**AIM OF THE EXERCISE:** Whenever a line below includes the word "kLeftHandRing", copy that line.

**INFORMATION SUPPLIED:**
────

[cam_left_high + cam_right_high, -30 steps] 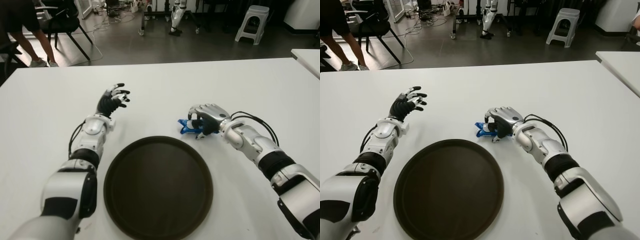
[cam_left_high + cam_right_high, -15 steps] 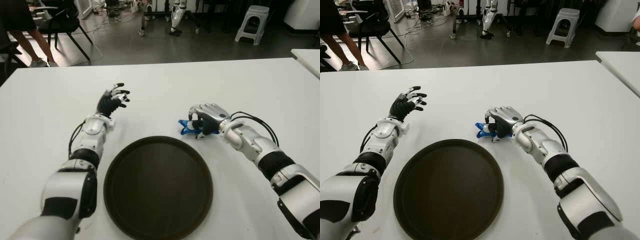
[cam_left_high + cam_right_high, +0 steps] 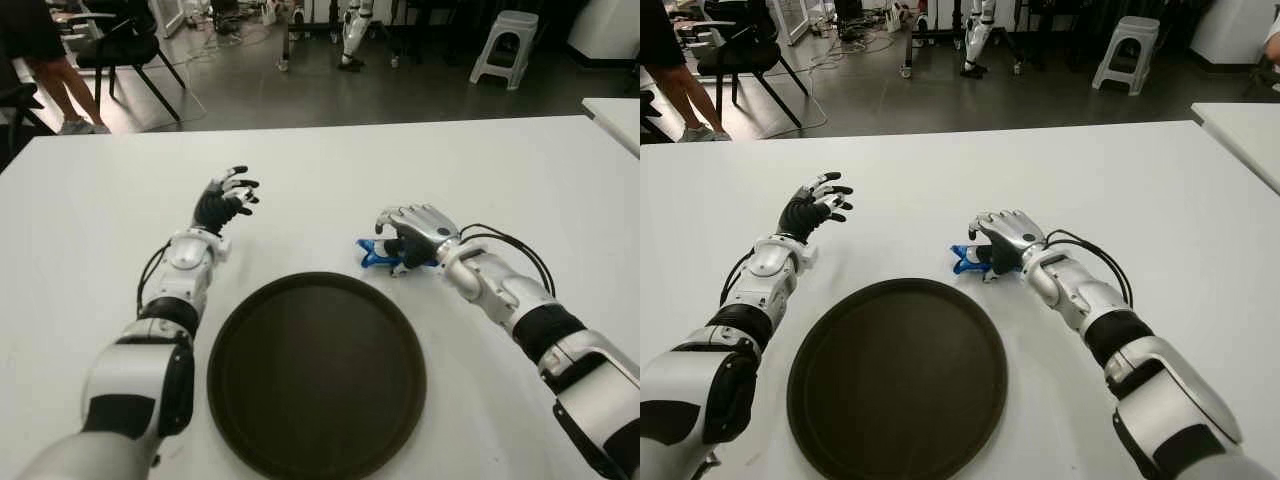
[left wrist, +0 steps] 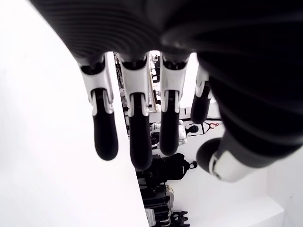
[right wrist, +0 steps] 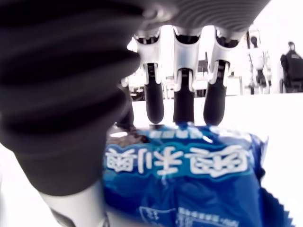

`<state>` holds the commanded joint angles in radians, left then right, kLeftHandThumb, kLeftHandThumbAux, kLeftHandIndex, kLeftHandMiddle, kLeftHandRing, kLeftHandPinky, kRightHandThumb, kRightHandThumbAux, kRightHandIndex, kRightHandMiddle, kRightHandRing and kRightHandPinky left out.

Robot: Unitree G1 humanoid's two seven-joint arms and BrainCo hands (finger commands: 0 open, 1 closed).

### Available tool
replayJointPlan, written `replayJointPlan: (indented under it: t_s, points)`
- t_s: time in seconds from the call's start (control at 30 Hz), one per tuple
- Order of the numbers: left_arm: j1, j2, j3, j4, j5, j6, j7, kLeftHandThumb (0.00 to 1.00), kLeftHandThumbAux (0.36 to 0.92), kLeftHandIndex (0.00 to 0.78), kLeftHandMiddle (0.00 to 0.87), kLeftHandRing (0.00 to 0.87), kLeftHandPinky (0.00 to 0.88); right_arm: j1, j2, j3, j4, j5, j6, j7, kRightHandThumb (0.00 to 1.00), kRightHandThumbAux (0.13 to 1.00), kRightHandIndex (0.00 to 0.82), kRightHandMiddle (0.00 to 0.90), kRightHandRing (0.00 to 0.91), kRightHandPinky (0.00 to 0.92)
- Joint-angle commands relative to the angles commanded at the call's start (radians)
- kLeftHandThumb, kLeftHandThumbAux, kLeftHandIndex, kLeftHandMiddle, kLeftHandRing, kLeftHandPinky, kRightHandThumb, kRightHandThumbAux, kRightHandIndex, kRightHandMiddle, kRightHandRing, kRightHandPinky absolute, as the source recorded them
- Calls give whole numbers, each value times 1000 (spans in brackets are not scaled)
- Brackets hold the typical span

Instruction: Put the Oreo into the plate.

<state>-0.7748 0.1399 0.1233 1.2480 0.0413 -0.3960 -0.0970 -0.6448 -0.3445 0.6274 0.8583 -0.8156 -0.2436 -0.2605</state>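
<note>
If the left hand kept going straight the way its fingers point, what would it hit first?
Probably nothing: the left hand is open, its fingers aimed across bare table toward the far edge. The Oreo pack and plate lie off that line. Depth is uncertain.

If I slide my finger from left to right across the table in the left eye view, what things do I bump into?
Left robot hand with spread black fingers → round dark brown plate → blue Oreo packet → right robot hand, curled over the packet.

The packet (image 3: 374,254) is bright blue with white lettering. The round plate (image 3: 316,373) is dark brown. The table (image 3: 90,210) is plain white. Both hands, left (image 3: 222,201) and right (image 3: 410,236), are silver-grey with black fingertips.
</note>
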Motion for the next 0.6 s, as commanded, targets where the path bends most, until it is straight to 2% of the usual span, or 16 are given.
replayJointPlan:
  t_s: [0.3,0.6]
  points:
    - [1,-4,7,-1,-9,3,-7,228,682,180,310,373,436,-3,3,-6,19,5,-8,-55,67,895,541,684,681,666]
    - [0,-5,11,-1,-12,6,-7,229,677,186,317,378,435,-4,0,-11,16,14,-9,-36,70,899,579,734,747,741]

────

**THE ANSWER:**
`<state>` holds the commanded joint angles in radians, left then right, kLeftHandThumb, kLeftHandThumbAux, kLeftHandIndex, kLeftHandMiddle, kLeftHandRing, kLeftHandPinky, kRightHandThumb, kRightHandThumbAux, kRightHandIndex, kRightHandMiddle, kRightHandRing and kRightHandPinky left out.
- Order of the numbers: left_arm: j1, j2, j3, j4, j5, j6, j7, kLeftHandThumb (0.00 to 1.00), kLeftHandThumbAux (0.36 to 0.92), kLeftHandIndex (0.00 to 0.78), kLeftHandMiddle (0.00 to 0.87), kLeftHandRing (0.00 to 0.87), kLeftHandPinky (0.00 to 0.88); right_arm: j1, j2, j3, j4, j5, j6, j7, kRightHandThumb (0.00 to 1.00), kRightHandThumbAux (0.13 to 1.00), kRightHandIndex (0.00 to 0.82), kRightHandMiddle (0.00 to 0.90), kRightHandRing (0.00 to 0.91), kRightHandPinky (0.00 to 0.92)
- kLeftHandThumb, kLeftHandThumbAux, kLeftHandIndex, kLeftHandMiddle, kLeftHandRing, kLeftHandPinky, kRightHandThumb, kRightHandThumbAux, kRightHandIndex, kRightHandMiddle, kRightHandRing, kRightHandPinky absolute, as the source recorded them

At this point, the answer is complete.